[Date Prev][Date Next] [Thread Prev][Thread Next] [Date Index] [Thread Index]

Re: search.debian.org is online



Hi,

From: csmall@enc.com.au (Craig Small)
Subject: Re: search.debian.org is online
Date: Mon, 30 Dec 2002 11:07:32 +1100

> > Note that, if this problem is fixed, Korean people will benefit very
> > much even if the word-separation problem is not fixed.
> I don't understand.  Are you saying that Korean uses two-byte characters
> but doesn't have spaces in words and should be ok now?
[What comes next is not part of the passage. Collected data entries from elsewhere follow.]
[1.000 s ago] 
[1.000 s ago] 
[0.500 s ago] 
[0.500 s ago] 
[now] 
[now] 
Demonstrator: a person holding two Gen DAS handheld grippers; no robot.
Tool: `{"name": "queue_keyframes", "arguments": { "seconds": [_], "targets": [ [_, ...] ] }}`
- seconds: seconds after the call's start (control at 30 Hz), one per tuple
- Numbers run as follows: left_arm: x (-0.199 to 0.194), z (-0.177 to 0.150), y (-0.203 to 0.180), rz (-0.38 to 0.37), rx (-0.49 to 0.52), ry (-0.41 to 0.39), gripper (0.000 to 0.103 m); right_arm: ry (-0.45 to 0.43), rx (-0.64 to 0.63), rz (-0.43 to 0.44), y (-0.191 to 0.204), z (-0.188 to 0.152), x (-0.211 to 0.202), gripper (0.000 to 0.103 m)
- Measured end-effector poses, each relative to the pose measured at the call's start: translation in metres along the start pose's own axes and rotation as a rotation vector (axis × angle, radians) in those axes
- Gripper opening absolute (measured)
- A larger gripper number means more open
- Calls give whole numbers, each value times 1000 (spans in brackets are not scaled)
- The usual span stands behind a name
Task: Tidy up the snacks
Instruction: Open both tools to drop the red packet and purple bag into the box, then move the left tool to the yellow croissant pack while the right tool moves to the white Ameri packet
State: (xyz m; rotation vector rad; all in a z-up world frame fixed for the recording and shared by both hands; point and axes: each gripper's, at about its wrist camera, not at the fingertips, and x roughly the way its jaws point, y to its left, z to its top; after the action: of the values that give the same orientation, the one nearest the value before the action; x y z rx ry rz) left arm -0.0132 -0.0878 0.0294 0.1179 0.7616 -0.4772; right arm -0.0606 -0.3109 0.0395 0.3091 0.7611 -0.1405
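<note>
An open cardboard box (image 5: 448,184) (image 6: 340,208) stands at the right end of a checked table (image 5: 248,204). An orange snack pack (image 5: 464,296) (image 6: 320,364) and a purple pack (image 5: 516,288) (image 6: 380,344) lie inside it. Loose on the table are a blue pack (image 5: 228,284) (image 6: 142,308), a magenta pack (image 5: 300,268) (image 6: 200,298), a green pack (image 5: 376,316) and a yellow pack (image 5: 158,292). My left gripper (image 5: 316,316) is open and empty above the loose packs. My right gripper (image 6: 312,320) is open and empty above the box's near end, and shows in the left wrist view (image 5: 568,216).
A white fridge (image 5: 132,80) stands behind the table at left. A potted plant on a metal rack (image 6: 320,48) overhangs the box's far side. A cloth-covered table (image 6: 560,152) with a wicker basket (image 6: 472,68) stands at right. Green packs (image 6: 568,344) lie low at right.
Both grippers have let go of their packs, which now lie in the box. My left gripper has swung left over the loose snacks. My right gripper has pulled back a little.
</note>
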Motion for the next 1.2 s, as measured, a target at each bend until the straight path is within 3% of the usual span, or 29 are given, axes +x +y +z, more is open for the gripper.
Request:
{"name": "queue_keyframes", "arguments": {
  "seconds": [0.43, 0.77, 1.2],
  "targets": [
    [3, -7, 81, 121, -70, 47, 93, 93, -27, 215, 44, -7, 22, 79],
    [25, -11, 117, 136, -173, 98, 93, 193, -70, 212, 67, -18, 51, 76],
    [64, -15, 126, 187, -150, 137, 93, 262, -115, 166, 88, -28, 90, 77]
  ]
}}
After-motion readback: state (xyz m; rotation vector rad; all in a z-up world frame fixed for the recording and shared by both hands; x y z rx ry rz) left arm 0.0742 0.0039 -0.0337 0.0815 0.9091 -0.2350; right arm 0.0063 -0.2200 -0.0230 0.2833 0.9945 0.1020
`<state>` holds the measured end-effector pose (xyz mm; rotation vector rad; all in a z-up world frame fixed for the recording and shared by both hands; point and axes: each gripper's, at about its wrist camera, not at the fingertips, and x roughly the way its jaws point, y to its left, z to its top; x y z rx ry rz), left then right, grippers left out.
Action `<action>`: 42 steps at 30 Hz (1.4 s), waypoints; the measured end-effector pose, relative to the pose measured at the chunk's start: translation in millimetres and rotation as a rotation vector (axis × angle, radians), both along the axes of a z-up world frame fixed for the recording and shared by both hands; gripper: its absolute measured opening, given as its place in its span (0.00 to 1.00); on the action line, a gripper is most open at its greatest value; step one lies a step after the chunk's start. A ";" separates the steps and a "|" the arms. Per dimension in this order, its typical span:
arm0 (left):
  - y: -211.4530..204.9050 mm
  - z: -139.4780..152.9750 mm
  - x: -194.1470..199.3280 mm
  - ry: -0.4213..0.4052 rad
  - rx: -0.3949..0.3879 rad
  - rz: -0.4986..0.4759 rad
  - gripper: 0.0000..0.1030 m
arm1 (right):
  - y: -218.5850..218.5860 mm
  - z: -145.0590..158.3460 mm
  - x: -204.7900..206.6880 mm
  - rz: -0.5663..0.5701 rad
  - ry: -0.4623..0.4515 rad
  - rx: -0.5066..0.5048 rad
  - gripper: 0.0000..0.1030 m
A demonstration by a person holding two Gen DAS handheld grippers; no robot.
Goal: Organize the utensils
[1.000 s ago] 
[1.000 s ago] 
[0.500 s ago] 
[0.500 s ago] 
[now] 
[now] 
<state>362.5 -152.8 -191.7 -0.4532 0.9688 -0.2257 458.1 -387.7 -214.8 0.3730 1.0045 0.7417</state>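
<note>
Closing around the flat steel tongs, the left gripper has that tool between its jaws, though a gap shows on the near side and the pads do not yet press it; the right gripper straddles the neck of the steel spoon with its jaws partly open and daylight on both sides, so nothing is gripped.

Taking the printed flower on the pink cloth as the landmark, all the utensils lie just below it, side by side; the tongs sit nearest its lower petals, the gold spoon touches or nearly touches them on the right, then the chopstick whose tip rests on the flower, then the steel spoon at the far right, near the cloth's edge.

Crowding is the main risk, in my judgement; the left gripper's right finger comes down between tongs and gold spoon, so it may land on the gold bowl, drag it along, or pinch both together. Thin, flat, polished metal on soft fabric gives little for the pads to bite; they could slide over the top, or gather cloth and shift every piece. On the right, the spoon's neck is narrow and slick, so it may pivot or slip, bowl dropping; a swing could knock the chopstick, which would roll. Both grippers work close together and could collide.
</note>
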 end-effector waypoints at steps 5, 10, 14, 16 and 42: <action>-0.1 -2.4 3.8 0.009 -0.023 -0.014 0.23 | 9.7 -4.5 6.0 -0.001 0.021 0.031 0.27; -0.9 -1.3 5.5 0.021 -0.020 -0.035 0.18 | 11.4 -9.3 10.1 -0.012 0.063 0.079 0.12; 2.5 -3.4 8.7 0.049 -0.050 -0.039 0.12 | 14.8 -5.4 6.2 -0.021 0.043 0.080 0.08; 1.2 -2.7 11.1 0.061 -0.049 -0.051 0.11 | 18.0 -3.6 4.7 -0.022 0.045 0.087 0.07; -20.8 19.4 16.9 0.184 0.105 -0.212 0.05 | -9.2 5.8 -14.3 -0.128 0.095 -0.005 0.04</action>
The current version of Debian search site has two problems for east Asian
languages:

1. handling of two-byte characters
2. extraction of words from sentences without whitespaces

The problem of 1 affects Chinese, Japanese, and Korean.  However, the
problem of 2 affects Chinese and Japanese only, because modern Korean
uses whitespaces between words.

You said that the problem of 2 will be solved in the future version of
mnogosearch (version 3.2.8) by using "chasen".  It is a good news though
we have to wait the release of the version.
http://lists.debian.org/debian-www/2002/debian-www-200212/msg00268.html
I think you are aware of this problem.

However, I am not sure that you are aware of the problem of 1.  I think
the problem of 1 exists *besides* the problem 2.  The reason of my idea
is reported in the following mail.
http://lists.debian.org/debian-www/2002/debian-www-200212/msg00267.html

Since Korean is two byte language and uses whitespaces between words,
solving the problem 1 will immediately benefits Koreans.



The following is the detail of problem 1 reported in the above URL.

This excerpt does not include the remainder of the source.